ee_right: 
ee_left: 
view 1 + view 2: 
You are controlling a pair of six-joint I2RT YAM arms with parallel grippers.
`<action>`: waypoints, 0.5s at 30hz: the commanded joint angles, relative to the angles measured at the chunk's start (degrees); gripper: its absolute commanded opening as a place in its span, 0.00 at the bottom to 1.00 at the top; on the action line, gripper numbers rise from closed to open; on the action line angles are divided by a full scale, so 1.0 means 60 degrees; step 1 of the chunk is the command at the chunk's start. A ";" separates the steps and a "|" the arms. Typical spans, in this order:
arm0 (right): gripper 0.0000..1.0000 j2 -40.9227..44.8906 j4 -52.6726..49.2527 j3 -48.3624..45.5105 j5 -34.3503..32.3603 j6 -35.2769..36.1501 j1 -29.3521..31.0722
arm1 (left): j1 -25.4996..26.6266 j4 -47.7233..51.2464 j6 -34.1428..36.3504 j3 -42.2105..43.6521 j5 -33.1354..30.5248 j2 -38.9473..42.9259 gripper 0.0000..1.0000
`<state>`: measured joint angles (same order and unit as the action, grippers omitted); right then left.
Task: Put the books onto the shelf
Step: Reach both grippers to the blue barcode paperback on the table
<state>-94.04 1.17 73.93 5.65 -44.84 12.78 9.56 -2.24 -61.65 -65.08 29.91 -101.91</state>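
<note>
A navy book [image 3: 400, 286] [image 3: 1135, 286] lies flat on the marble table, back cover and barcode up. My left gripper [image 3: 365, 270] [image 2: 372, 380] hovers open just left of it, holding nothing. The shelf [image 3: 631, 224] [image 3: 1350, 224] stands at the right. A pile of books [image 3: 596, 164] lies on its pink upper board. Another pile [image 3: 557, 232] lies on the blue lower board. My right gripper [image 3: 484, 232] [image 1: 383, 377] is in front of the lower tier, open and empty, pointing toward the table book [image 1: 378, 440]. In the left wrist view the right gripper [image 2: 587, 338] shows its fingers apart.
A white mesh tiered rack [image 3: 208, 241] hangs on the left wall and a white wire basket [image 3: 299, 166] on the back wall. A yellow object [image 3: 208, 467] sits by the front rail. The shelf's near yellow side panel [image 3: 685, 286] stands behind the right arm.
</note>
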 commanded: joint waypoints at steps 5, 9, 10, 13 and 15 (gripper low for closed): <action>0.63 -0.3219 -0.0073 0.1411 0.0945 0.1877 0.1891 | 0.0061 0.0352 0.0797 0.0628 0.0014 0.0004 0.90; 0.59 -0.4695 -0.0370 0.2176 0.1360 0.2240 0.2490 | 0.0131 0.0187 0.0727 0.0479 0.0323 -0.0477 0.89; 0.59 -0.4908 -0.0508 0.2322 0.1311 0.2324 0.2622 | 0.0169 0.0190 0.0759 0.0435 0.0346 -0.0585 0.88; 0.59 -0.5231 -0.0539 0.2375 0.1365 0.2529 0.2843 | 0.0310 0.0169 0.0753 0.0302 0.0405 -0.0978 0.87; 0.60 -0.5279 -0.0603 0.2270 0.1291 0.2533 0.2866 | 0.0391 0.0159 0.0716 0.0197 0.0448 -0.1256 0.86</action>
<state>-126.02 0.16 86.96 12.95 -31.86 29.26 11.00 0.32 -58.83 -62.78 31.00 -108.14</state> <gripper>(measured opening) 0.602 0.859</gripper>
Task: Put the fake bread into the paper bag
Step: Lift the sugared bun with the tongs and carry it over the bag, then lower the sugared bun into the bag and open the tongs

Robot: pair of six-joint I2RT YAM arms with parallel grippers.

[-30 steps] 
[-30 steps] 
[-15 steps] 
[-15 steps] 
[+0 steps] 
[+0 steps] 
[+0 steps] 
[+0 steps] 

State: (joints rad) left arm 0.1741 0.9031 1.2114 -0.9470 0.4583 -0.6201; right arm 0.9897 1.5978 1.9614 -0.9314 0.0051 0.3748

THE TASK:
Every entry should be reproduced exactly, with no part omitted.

RESPONSE AREA:
ee_right: 
ee_left: 
view 1 + view 2: 
You are controlling a pair of six-joint I2RT YAM arms with parallel grippers.
`<action>`: waypoints, 0.5s at 30hz: the commanded joint angles, relative to the angles measured at the chunk's start (degrees); gripper: its absolute commanded opening as a place in its span, 0.00 at the bottom to 1.00 at the top; on the action line, gripper numbers rise from closed to open; on the action line angles are divided by a full scale, so 1.0 means 60 degrees; step 1 of the chunk is the command at the chunk's start. A ";" separates the steps and a "|" the arms. Typical spans, in this order:
arm0 (right): gripper 0.0000..1.0000 j2 -40.9227..44.8906 j4 -52.6726..49.2527 j3 -48.3624..45.5105 j5 -34.3503..32.3603 j6 -35.2769..36.1501 j1 -29.3521..31.0722
arm1 (left): j1 -25.4996..26.6266 j4 -47.7233..51.2464 j6 -34.1428..36.3504 j3 -42.2105..43.6521 j5 -33.1354..30.5248 j2 -38.9473..42.9259 gripper 0.0000..1.0000
`<state>`: measured joint angles (same order and unit as the action, grippers omitted); right then left.
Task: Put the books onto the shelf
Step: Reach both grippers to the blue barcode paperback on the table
<state>-94.04 1.17 73.93 5.65 -44.84 12.78 9.56 -2.24 -61.65 -65.08 29.91 -101.91</state>
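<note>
A navy book [image 3: 400, 286] [image 3: 1135, 286] lies flat on the marble table, back cover and barcode up. My left gripper [image 3: 365, 270] [image 2: 372, 380] hovers open just left of it, holding nothing. The shelf [image 3: 631, 224] [image 3: 1350, 224] stands at the right. A pile of books [image 3: 596, 164] lies on its pink upper board. Another pile [image 3: 557, 232] lies on the blue lower board. My right gripper [image 3: 484, 232] [image 1: 383, 377] is in front of the lower tier, open and empty, pointing toward the table book [image 1: 378, 440]. In the left wrist view the right gripper [image 2: 587, 338] shows its fingers apart.
A white mesh tiered rack [image 3: 208, 241] hangs on the left wall and a white wire basket [image 3: 299, 166] on the back wall. A yellow object [image 3: 208, 467] sits by the front rail. The shelf's near yellow side panel [image 3: 685, 286] stands behind the right arm.
</note>
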 commanded: joint waypoints at steps 5, 9, 10, 13 and 15 (gripper low for closed): <action>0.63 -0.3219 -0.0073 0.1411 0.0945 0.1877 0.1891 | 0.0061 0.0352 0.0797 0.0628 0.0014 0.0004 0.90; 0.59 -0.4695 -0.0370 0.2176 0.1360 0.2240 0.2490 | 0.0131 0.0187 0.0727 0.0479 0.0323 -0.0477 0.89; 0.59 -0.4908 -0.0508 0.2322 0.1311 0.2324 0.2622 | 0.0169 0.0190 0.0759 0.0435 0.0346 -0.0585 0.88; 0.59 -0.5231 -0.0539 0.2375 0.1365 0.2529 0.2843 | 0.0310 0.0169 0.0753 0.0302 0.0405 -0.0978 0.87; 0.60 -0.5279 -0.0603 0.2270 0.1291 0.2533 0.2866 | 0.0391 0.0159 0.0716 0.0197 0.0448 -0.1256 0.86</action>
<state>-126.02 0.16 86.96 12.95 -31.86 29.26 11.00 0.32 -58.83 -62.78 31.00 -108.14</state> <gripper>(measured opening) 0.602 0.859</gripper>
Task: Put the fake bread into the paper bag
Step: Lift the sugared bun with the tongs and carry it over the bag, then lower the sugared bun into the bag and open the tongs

Robot: pair of six-joint I2RT YAM arms with parallel grippers.

[-30 steps] 
[-30 steps] 
[-15 steps] 
[-15 steps] 
[+0 steps] 
[+0 steps] 
[+0 steps] 
[+0 steps] 

State: (joints rad) left arm 0.1741 0.9031 1.2114 -0.9470 0.4583 -0.6201; right arm 0.9897 1.5978 1.9614 -0.9314 0.0051 0.3748

What was asked now has a complete answer.